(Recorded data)
----------

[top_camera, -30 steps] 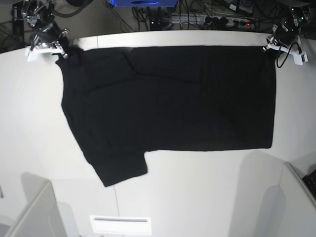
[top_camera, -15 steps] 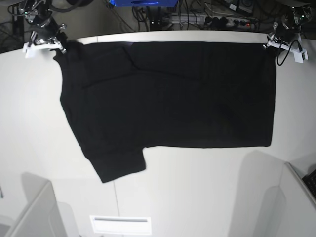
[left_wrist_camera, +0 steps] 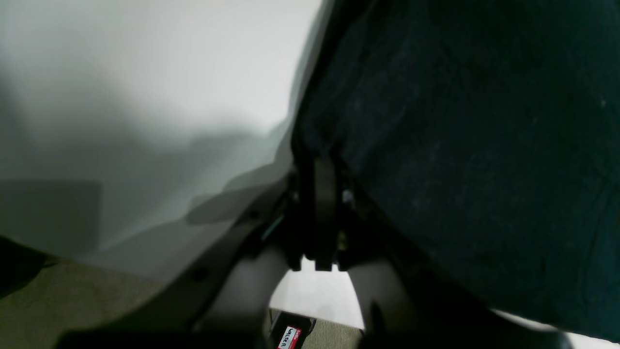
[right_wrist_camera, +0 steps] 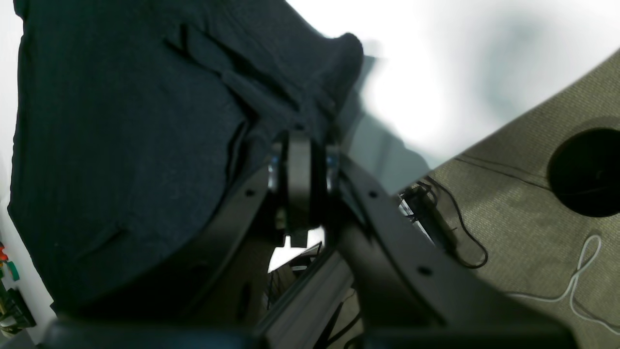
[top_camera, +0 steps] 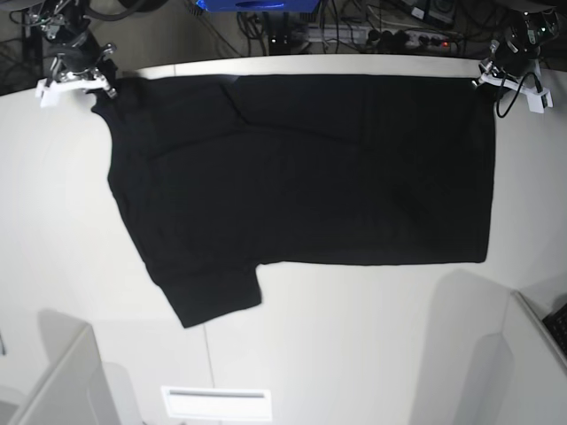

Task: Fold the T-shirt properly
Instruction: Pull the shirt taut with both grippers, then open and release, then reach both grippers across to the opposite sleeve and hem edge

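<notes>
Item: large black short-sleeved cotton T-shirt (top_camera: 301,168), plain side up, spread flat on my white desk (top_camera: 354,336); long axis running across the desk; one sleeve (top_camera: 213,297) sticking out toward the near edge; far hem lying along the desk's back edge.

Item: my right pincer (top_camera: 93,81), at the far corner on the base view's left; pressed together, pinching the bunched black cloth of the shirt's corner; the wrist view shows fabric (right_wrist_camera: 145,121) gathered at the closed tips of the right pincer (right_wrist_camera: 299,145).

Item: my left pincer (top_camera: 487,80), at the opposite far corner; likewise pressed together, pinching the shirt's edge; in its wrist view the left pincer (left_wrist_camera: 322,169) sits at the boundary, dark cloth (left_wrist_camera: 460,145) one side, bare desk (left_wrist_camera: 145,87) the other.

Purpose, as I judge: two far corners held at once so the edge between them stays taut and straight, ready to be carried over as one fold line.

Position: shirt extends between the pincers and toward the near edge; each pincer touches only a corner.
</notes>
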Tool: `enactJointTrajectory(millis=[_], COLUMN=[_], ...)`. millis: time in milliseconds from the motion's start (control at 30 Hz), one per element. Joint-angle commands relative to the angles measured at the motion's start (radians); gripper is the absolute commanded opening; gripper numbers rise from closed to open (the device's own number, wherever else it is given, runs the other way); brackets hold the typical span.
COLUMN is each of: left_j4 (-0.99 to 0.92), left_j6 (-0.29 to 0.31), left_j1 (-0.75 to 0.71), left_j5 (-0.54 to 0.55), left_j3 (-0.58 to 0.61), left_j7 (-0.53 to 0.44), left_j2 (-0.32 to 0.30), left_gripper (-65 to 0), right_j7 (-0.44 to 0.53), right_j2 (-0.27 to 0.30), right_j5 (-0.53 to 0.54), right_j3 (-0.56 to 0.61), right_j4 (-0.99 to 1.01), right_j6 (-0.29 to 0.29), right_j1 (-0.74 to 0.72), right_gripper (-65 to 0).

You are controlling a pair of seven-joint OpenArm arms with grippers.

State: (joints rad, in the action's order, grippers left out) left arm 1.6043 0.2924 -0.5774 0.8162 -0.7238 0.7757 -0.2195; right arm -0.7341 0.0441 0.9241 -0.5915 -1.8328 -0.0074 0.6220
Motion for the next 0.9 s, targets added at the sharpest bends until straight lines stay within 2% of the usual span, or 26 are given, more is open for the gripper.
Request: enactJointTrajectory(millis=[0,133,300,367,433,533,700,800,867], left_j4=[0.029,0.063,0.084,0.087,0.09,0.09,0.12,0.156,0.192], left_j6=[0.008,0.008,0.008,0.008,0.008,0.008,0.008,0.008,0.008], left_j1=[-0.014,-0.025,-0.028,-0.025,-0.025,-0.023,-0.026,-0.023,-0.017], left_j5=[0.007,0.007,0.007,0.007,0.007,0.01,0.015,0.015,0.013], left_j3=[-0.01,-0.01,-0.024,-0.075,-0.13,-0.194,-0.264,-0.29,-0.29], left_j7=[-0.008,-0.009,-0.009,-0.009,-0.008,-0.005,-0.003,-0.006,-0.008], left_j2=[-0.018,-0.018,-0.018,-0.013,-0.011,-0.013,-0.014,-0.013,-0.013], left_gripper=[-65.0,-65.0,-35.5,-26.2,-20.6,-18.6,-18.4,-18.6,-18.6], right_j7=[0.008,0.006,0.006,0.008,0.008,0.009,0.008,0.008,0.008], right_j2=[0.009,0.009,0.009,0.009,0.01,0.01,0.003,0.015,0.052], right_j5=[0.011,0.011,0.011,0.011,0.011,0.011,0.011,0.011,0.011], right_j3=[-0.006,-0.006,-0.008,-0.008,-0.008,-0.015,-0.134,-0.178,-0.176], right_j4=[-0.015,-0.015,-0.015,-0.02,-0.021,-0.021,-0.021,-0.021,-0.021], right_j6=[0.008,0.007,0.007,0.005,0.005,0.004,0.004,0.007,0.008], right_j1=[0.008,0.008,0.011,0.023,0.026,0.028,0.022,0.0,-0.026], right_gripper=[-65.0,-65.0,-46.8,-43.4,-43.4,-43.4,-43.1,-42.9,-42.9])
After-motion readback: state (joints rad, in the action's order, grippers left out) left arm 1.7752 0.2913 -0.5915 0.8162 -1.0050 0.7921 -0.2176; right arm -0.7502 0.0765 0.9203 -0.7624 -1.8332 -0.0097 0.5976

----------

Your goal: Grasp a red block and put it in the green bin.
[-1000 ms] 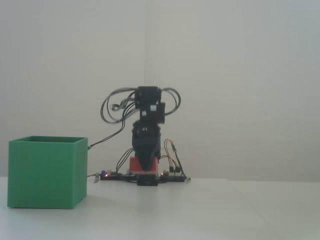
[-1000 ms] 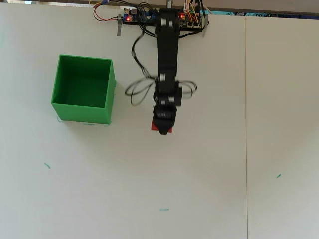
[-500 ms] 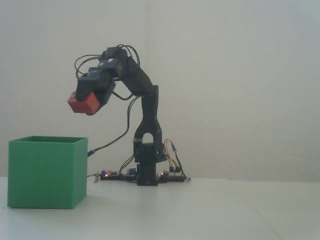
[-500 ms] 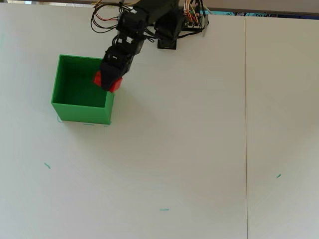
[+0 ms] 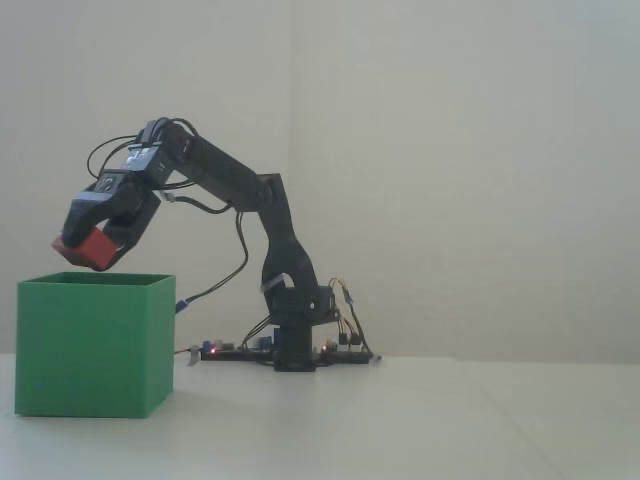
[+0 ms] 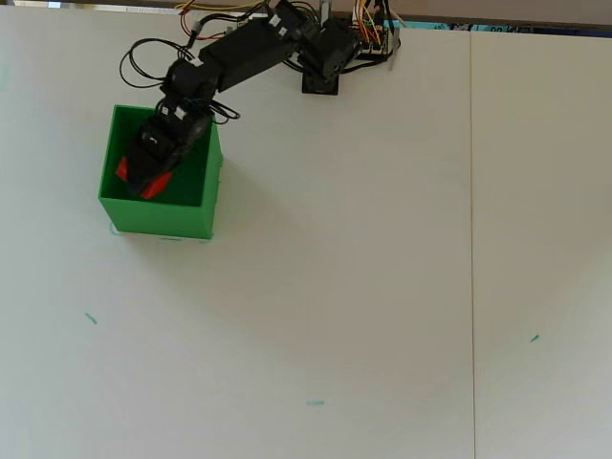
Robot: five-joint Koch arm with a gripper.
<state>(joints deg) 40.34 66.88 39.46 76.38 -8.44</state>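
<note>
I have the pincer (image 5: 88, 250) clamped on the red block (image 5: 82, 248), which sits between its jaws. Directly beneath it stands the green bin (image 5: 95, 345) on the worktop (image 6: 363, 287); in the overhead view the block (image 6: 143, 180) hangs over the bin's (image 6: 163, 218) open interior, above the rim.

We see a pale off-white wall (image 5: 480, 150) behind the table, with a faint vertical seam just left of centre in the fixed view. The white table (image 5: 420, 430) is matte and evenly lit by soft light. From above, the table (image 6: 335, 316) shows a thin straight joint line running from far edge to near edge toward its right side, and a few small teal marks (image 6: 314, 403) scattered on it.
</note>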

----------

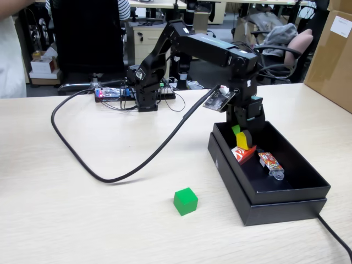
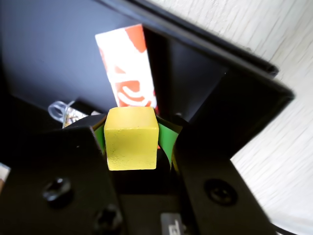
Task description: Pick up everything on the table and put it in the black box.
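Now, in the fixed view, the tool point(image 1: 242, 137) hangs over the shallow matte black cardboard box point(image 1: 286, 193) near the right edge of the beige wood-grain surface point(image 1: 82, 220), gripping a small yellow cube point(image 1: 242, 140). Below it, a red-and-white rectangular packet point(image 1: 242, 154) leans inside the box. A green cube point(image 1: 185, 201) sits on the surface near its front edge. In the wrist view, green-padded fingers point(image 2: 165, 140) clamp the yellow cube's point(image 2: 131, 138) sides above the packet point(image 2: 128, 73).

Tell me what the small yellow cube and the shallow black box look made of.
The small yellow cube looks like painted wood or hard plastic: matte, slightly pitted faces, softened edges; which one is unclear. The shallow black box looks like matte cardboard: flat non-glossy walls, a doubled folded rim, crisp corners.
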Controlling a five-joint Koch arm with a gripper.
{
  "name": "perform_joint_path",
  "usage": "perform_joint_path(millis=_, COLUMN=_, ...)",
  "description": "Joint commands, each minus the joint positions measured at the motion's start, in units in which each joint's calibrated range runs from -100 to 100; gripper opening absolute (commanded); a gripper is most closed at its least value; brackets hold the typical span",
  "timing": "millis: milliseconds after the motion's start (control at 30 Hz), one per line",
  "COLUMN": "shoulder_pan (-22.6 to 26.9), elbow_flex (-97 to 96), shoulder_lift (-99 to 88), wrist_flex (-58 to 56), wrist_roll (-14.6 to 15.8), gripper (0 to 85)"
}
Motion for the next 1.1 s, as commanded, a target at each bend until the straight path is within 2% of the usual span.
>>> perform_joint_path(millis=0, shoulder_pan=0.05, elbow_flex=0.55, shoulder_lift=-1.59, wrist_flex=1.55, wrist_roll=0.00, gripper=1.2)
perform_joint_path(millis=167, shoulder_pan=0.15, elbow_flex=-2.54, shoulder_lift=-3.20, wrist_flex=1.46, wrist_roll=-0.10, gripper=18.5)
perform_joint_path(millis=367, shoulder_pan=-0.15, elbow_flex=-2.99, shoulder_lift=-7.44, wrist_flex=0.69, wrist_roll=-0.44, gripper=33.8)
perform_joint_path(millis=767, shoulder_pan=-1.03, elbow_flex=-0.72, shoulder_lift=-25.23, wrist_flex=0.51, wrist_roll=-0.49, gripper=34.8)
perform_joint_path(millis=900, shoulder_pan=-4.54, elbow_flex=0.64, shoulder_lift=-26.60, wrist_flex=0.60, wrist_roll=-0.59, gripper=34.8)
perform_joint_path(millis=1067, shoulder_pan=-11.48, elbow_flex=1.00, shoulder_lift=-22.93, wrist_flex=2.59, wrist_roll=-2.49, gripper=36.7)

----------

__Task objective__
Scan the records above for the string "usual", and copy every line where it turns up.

__Answer to the exercise__
Motion for the next 0.9 s, targets added at the sharpest bends until straight lines stay within 2% of the usual span, or 26 are given, more is open for the gripper.
Motion for the next 1.1 s, as commanded, a target at each bend until the straight path is within 2% of the usual span.

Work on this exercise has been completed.